# AppVoCAI Dataset: Provenance, Structure, Contents and Limitations
Curated in September 2023, the AppVoCAI Dataset is a collection of App Store reviews spanning 15 years, from the App Store's launch on July 10, 2008, through September 2023. This section outlines the dataset's provenance, key characteristics, motivation, and limitations.

## Motivation
Exploring the nexus of Generative AI, consumer behavior analysis, and the mobile app customer experience for opportunity discovery, research, marketing, and product design is definitionally data intensive. User feedback manifested through ratings and reviews, is a consequential determinant of an app’s market and financial success. In App Store Optimization (ASO), ratings influence app discoverability, user engagement via word-of-mouth, and ultimately app downloads and financial outcomes for developers. However, despite the ubiquity and strategic importance of user reviews, there remains a dearth of large-scale datasets for research and analysis of the *mobile app* user experience.

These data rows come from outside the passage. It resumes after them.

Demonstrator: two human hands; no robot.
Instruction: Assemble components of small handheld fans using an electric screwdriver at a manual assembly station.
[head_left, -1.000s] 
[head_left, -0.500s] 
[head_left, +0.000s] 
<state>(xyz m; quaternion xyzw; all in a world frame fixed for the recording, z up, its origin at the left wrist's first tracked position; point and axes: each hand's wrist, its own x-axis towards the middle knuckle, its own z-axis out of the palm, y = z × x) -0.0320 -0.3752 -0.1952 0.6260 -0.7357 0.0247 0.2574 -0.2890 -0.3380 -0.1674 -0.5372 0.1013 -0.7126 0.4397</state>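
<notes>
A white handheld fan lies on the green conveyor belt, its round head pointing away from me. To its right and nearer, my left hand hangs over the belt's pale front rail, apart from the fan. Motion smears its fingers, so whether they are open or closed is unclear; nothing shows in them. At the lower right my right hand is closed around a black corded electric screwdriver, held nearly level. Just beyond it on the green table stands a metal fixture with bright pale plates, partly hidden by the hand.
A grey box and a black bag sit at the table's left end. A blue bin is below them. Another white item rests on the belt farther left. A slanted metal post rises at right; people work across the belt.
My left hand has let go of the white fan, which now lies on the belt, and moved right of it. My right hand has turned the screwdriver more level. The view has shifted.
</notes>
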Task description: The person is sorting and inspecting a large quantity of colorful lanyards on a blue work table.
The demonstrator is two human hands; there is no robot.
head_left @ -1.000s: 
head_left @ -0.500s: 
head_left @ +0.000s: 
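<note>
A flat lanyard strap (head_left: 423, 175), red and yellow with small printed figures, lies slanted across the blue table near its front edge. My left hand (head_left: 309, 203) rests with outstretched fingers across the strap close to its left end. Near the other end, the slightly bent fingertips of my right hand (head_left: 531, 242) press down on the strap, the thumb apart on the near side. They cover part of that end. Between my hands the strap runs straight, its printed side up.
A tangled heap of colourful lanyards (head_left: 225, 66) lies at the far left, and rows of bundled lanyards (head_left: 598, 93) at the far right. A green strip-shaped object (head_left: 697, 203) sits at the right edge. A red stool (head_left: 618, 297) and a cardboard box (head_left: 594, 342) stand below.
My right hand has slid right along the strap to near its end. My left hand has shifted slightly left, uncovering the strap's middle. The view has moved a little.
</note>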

In August of 2023, we launched an app store data acquisition effort to obtain app data and user reviews for analysis and modeling. This dataset contains anonymized reviews collected between August 29 and September 5, 2023, from publicly accessible sources in the App Store, ensuring transparency and adherence to ethical guidelines throughout the engagement.

## Literature Context

The motivation behind the AppVoCAI (App Voice of the Customer) project draws upon user experience research, sentiment analysis, and consumer behavior analysis within digital platforms. Studies by Sällberg, Wang, and Numminen (2023) emphasize the significance of user reviews in shaping perceptions and adoption of mobile apps, providing insights into sentiment analysis and thematic categorization {cite}`sallbergCombinatoryRoleOnline2023`. Additionally, theoretical frameworks such as the Technology Acceptance Model (TAM) and Uses and Gratifications Theory (UGT) offer lenses through which to interpret user behaviors and motivations in the context of app interactions {cite}`davisPerceivedUsefulnessPerceived1989` {cite}`katzUsesGratificationsResearch1973`.

Furthermore, the unified theoretical model proposed by Tas, Huseynov, and Kose (2024) integrates various theories and empirical data to comprehensively explain mobile application usage behavior, supported by real usage data. This model contributes significantly to understanding user motivations, preferences, and decision-making processes in digital environments {cite}`tasUnifiedTheoreticalModel2024`.

## Why YARD (Yet Another Review Dataset)?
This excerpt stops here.